*Input data:*

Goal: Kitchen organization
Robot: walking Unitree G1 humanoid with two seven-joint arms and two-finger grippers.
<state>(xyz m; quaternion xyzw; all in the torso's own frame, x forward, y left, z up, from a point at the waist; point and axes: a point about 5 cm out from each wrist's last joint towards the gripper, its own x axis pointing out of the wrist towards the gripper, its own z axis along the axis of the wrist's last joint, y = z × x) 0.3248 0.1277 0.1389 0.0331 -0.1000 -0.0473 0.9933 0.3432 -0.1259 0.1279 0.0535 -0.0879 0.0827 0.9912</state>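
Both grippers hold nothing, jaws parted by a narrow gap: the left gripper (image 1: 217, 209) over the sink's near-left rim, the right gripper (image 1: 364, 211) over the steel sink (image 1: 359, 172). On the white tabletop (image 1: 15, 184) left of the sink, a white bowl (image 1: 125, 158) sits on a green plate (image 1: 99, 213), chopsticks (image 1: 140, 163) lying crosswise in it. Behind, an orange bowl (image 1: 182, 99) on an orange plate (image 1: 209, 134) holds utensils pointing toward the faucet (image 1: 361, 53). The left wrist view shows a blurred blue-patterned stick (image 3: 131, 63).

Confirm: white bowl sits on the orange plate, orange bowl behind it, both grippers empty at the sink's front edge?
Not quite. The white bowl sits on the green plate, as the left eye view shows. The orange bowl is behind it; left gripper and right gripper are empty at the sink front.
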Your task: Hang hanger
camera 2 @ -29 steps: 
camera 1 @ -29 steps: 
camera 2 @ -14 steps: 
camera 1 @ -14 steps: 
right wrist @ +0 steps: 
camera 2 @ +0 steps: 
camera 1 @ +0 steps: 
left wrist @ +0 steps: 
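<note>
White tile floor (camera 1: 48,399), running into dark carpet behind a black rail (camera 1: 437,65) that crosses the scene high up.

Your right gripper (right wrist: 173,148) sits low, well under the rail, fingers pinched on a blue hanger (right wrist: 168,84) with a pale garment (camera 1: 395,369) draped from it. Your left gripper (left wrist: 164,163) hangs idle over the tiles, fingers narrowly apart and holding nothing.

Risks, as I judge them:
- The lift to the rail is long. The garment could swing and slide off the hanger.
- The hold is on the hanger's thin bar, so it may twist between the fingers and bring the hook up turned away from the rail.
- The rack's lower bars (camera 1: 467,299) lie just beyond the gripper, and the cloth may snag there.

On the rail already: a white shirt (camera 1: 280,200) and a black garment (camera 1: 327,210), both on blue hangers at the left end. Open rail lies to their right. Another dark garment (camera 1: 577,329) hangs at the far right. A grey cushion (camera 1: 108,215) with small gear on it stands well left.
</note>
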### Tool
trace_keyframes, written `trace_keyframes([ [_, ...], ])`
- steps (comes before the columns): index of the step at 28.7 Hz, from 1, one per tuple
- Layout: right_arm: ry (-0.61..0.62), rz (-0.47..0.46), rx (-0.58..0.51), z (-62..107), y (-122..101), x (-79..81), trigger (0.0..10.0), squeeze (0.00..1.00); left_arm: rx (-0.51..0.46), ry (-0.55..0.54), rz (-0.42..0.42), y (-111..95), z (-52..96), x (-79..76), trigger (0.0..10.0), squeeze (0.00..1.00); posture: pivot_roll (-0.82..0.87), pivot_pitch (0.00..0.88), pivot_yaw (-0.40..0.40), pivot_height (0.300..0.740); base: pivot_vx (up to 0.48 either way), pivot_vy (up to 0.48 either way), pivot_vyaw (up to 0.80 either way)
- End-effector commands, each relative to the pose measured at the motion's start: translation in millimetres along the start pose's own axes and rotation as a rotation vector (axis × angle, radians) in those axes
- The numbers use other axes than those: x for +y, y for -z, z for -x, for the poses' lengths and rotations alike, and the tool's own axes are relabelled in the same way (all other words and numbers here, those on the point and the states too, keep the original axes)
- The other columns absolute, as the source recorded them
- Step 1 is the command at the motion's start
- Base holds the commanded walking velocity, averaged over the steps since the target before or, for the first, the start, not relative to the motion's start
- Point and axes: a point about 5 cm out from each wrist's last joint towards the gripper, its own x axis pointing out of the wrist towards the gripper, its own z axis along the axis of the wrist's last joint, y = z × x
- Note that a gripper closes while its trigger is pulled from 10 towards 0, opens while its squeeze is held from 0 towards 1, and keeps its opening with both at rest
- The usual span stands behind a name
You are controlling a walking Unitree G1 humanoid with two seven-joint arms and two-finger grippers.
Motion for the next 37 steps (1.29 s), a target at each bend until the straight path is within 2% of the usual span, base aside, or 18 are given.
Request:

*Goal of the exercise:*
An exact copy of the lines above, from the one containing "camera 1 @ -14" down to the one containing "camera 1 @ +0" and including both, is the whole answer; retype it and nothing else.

*Problem solution:*
camera 1 @ -14 steps: 
right wrist @ +0 steps: 
camera 2 @ +0 steps: 
camera 1 @ +0 steps: 

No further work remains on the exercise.